### Action item
Transcribe, word for word and without additions, each line below from the one containing "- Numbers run" through the one containing "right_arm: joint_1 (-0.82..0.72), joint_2", both ends included.

### Available data
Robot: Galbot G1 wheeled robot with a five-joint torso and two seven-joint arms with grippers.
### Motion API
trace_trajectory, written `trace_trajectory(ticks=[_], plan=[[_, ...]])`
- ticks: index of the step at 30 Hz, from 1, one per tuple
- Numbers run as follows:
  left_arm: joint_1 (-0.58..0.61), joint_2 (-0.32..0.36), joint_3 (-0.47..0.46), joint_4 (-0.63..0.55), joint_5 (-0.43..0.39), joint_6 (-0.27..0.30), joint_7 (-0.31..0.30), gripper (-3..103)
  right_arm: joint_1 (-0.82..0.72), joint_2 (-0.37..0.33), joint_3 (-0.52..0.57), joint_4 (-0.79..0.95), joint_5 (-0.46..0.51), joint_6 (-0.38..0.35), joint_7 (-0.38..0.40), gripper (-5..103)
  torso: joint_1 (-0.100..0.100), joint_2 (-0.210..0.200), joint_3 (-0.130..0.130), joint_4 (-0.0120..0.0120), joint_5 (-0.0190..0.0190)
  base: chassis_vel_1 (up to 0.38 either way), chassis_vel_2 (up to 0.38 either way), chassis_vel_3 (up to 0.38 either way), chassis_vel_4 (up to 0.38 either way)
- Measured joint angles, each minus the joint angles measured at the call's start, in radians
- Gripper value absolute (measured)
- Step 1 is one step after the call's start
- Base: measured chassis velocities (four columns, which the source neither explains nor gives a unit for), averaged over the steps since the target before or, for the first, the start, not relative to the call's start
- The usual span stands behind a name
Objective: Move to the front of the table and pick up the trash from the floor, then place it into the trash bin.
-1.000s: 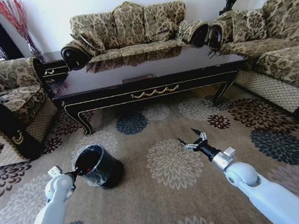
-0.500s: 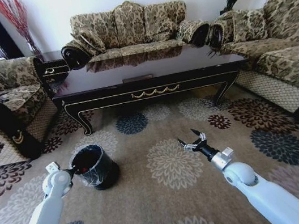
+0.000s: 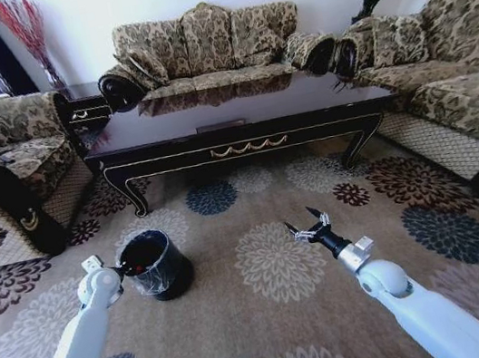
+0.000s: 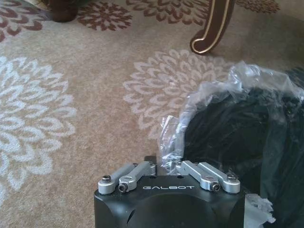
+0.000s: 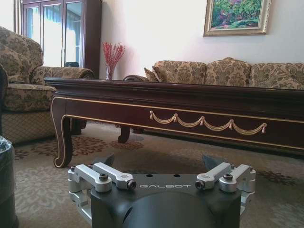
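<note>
- The left gripper [image 3: 123, 271] is held at the rim of the trash bin [image 3: 164, 267], its jaws pinched on the clear plastic liner [image 4: 173, 133] folded over that rim.
- The trash bin is seen standing on the floor [image 3: 281, 319], in front of the table [image 3: 238, 115].
- The right gripper [image 3: 308, 224] is held low over the floor with its jaws spread and nothing between them, well apart from the bin.

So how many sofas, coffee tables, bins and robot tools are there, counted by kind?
Sofas: 3 (left sofa, back sofa, right sofa)
Coffee table: 1
Trash bin: 1
Tools: 2 (left tool at the bin's rim, right tool over the carpet)
Total: 7
</note>
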Motion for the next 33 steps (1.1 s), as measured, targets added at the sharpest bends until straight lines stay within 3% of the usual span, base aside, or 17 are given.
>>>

### Task result
- Numbers run as follows:
  left_arm: joint_1 (-0.58..0.61), joint_2 (-0.32..0.36), joint_3 (-0.47..0.46), joint_4 (-0.63..0.55), joint_5 (-0.43..0.39), joint_6 (-0.27..0.30), joint_7 (-0.31..0.30), gripper (-3..103)
  right_arm: joint_1 (-0.82..0.72), joint_2 (-0.37..0.33), joint_3 (-0.52..0.57), joint_4 (-0.79..0.95), joint_5 (-0.46..0.51), joint_6 (-0.38..0.35), joint_7 (-0.38..0.40), gripper (-5..103)

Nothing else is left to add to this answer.